I tried to get photos of what I thought might be cherry blossoms.

And here is my closeup.

Taking photos with freezing wet fingers is obviously not something within my skill set.

City Hall was bordered on three sides by a fancy wrought iron fence with interesting entrances.

I found entering to be a bit of a tight squeeze particulary since I had that jam-packed backpack on my back.

The conference concluded with a fantastic fashion show of bojagi, a Korean wrapping technique. All of hte pieces were kimono forms and made from silk; some had printed images on the silk.

Once again the weather was dreadful but I determined I was going to not spend the afternoon in my hotel room. Fortunately the Textile museum was only a block away.

The second floor is a curated gallery of work by various artists/makers. I took a lot of photos and watched all the videos.

With textiles there is an urge to touch—and I so wanted to pick this one up and look at the underneath of the embroidery.
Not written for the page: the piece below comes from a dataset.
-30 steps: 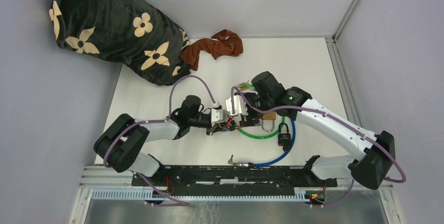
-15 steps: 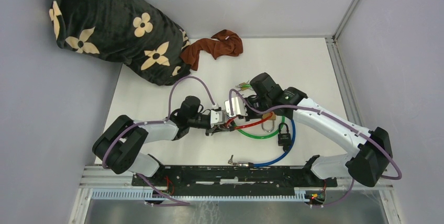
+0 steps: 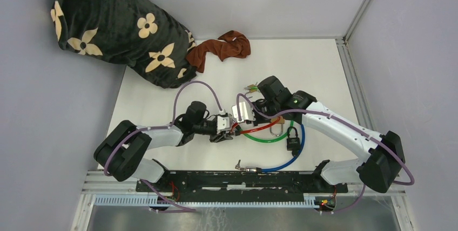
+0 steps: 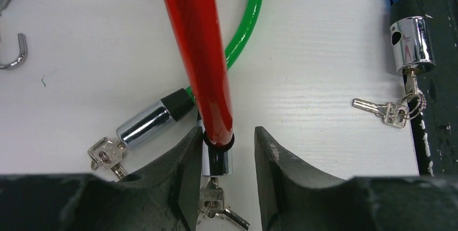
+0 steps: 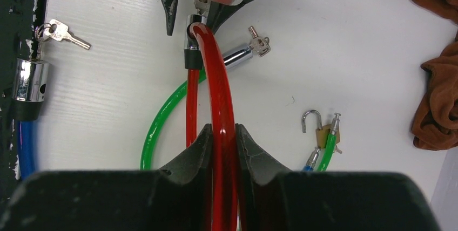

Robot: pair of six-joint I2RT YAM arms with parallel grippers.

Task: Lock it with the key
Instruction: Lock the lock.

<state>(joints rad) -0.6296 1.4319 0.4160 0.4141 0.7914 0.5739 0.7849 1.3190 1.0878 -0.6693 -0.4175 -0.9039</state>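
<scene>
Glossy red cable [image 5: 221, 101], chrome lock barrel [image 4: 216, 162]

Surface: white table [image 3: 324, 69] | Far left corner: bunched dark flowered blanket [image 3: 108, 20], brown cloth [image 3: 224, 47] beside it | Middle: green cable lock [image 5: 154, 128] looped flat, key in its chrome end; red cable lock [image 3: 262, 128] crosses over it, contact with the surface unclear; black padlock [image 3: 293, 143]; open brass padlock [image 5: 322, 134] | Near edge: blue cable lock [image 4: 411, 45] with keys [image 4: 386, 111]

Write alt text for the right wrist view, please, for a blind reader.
The right tool is shut on a red cable, which arcs to a chrome lock barrel inside the open left tool. A green cable lies alongside.
</scene>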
I found the documentray of Afghan rug construction interesting—with all the story telling details.

I ran our of space on the SD card at this pont—and luckily had a second (and third) in my pocket. Those images are for tomorrow.

More Rain and the Rhinoceros Orphanage

Saturday seemed to be even colder than the tday before with more rain, fog, and mist.
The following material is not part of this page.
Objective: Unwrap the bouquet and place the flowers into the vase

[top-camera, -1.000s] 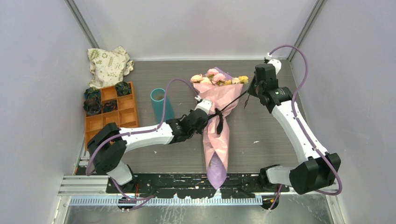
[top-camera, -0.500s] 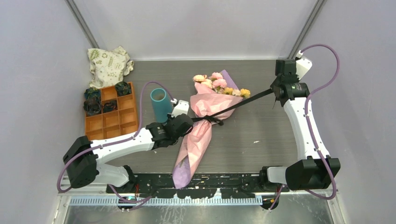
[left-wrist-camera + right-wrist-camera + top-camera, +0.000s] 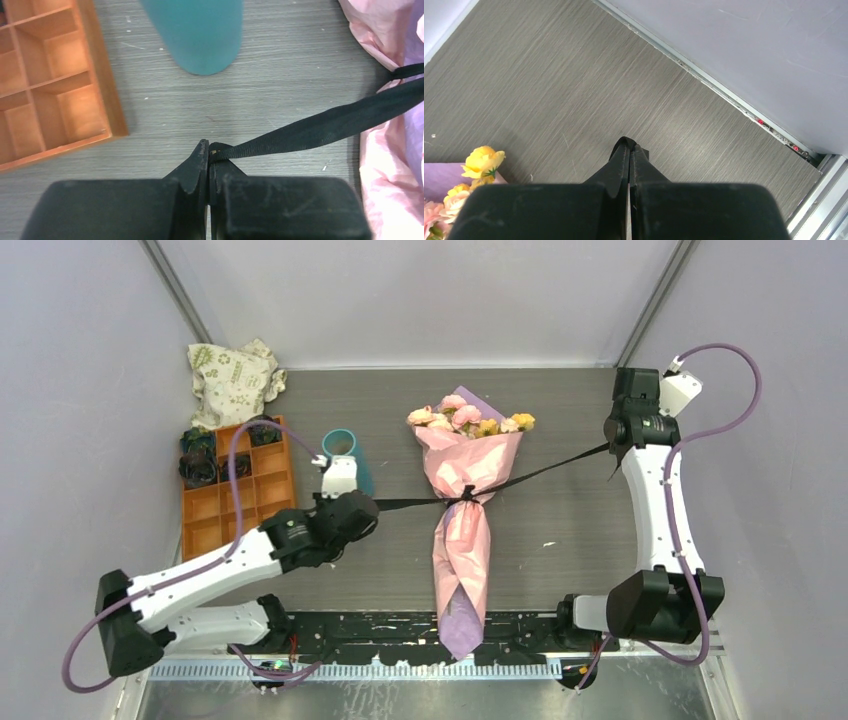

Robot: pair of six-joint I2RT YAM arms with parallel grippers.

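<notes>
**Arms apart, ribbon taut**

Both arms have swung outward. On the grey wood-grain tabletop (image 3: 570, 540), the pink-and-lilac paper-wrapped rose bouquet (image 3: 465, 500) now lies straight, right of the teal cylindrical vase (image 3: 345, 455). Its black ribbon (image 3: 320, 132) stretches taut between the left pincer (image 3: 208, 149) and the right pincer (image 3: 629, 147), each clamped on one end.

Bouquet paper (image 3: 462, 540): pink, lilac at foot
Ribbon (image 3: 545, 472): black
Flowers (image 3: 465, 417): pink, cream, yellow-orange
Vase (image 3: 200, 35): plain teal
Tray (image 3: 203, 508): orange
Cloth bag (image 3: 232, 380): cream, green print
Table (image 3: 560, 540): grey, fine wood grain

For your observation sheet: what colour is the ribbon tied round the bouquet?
Black; the ribbon shows best in the left wrist view.
</notes>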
I shivered and hurried through all this to get to the conference. My shoes were soaked by the time I arrived but fortunately the conference area was warm and dry.

I attended two interesting workshops n the afternoon, one on using a variety of art mediums to get desired effect, and the other on experimenting with somethng she called surface weaving—images reminding me in a distant way of MC Escher’s work.

The rest of the afternoon was devoted to museum tours—I had thought I would find a lovely spot to paint—but I don’t do cold very well—and since I had water colors-…the rain and mist wouldn’t work very well either.

So I spent my afternoon in the hotel room learning all about an orphanage for baby rhinos.

Rain I did not schedule

Since my hotel was a ‘brisk 5 minute walk” from the converence. I tended to be up fairly early.

The weather on my arrival was chilly but sunny.

This day and the next two would be dreadfully windy, rainy, and miserable.

I took photos of the mist over the tops of the buldings.

Across the street was a large silvery sculpture with lots of twining leaves. It was hard to get a good photo without standing in the middle of the street—although the Canadians tended to be quite polite in their driving–not many honking horns—I didn’t think they would appreciate a hapless tourist standing in the middle of the one lane open to traffic—road construction in spring and summer months seems to be prevalent everywhre there are seasons.

Lunch was substantial.

And with two huge trays of butter tarts.